Ever negotiated with The Authorities while promoting a bike race? That’s politics. Sought cyclist-friendly safety improvements at a dangerous intersection? That’s politics too. Ditto dealing over e-bike access to — and speed limits on — bike paths, where most of the motors run on carbohydrates and water.

Thus my retort was inevitably something like: “You don’t like my work? Don’t watch. Plenty of other stuff to read around here. Now stand back and let The Big Dog bark.”

Well. That was then, and this is now.

I still feel as though I should be writing more about politics. But damme if it isn’t a long pull into a stiff wind.

No matter what else is on my mind, it’s always there in the background, ticking away. Could be an old analog clock; could be a time bomb. Only way to find out is to have a little look-see.

Last night it was a three-hour (!) YouTube stream of a school-board policy-committee meeting. Tonight it’s the steel-cage death match between Komrade Kamala and Felonious Punk.

As debates go tonight’s action seems likely to be less lofty than in the word’s modern definition (a regulated discussion of a proposition) and more like its two-fisted past (the Anglo-French debatre, from de- + batre, to beat, from the Latin battuere).

Jaysis wept, etc. Who wouldn’t rather write about cycling, given the choice? In another corner of this little shop of horrors I’m 300 words and counting into a post about Herself’s 2006 Soma Double Cross.

But Charlie Pierce had to go and pull my chain. Actually, he was pulling A.O. Furburger’s chain for not letting The New York Times call a fascist a fascist.

Wrote Chazbo:

He is a mentally unraveling out-and-out fascist and he is within a whisker of the White House again. He is a mortal threat to everything that is vital to the survival of this republic as we know it. To write about him as such, and to write about him as such every damn day from now until the first Tuesday of November is the proper, truthful, and, yes, the objective thing to do.

Talk about a long pull into a stiff wind. ’Tis a flick of the elbow Charlie is giving us so. I don’t propose to make every post about politics, but I feel as though it’s only proper to lay off the wheelsucking and stick my snout in the breeze now and then.

Schooled

In which local news coverage fails to pass the Electric Kool-Aid Acid Test.

This morning I have read three stories trumpeting $6.9 million in federal aid to help Albuquerque Public Schools acquire 20 electric school buses and related infrastructure — in the Albuquerque Journal, City Desk ABQ, and at KUNM — and not one of them tells me where APS will be getting its e-buses.

One would think that after the Albuquerque Rapid Transit debacle — in which e-buses from BYD began falling apart like big-box bicycles, and the understudy, New Flyer, suddenly faced a fraud complaint over charges that it failed to hold up its end of a wage-and-benefits deal — our local newsdawgs might want to sniff out something other than a PR flack’s farts.
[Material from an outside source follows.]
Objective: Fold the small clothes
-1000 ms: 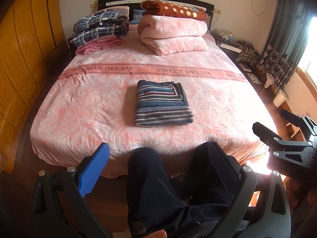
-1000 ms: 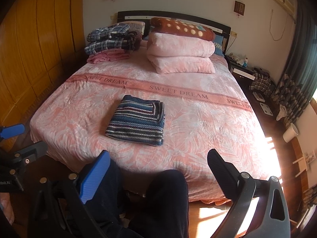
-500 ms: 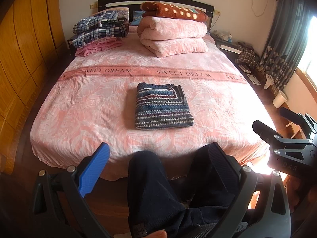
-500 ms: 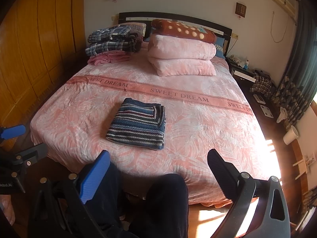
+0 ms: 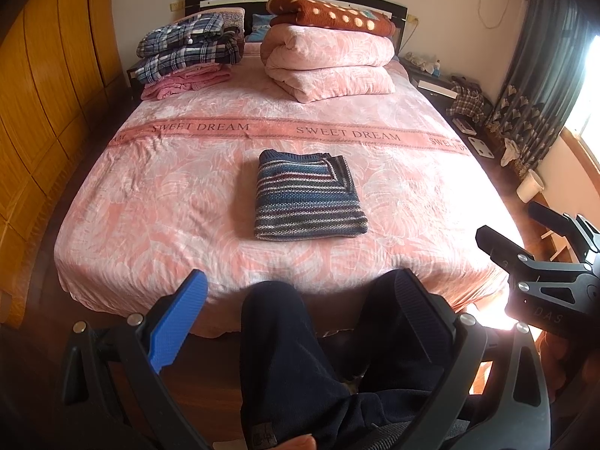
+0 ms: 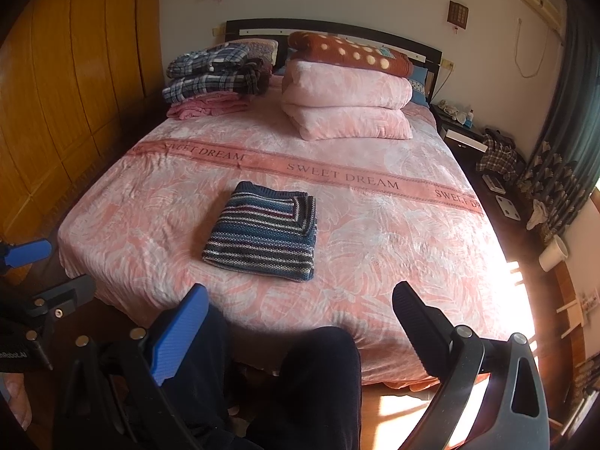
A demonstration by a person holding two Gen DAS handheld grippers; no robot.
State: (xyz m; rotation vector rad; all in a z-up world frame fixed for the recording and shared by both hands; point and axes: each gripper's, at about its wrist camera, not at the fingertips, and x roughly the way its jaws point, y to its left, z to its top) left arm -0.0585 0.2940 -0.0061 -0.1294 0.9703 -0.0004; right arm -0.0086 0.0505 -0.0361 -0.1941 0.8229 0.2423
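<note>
left gripper (image 5: 300, 288): jaws released, spread wide, nothing between them. One blue pad, one black pad. Held low, short of the foot of the bed.
right gripper (image 6: 300, 300): jaws released too, wide gap, empty. Same blue/black pad pair. Also short of the bed edge.
striped sweater (image 5: 309, 197): folded into a neat rectangle, flat on the bed, ahead of both sets of jaws and well apart from them. From the left jaws it sits straight ahead, centred in the gap; from the right jaws it sits ahead and off toward the blue pad side. Neither gripper touches it.
bed (image 5: 150, 195): pink leaf-print cover with a "SWEET DREAM" band running across beyond the sweater.
far end of bed: folded pink duvet (image 5: 330, 63) with a brown spotted blanket (image 5: 330, 15) on top; beside it a stack of plaid clothes (image 5: 187, 48) over a pink garment (image 5: 183, 80). All well beyond the sweater.
person's legs (image 5: 300, 356): dark trousers, directly under and between the jaws in both views, knees against the foot of the bed.
wardrobe (image 6: 75, 75): wood doors, on the blue pad side.
curtain (image 6: 562, 131): dark, patterned, on the black pad side; bright sun on the floor below it.
</note>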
Especially since, as far as I know, diesel, hybrids, and compressed natural gas remain the modus operandi for the bulk of the city fleet.

This will apply to the APS fleet, too — once all the e-buses are buzzing along The Duck! City streets, they will represent about 10 percent of rolling stock.

IC you. …

So, after two cups of strong black coffee, two slices of toast, and much bad language Your Humble Narrator surfed hither and thither along the Infobahn before finally zooming in on a bus-dashboard photo in the City Desk ABQ story, where I spotted an IC logo, which, hey presto — belongs to IC Bus, which claims to be “the market leader in school bus manufacturing,” though I’ve never heard of it. But Wikipedia has.

Drilling down through the IC Bus website in the faint hope of finding out where these rigs come from I find the following: “We build them right, right here at home. “IC buses are made in Tulsa, Oklahoma, using quality materials, and are tested to rigorous safety and efficiency standards.”

Now, that wasn’t so hard, was it? Go Furthur, ladies and gents; go Furthur.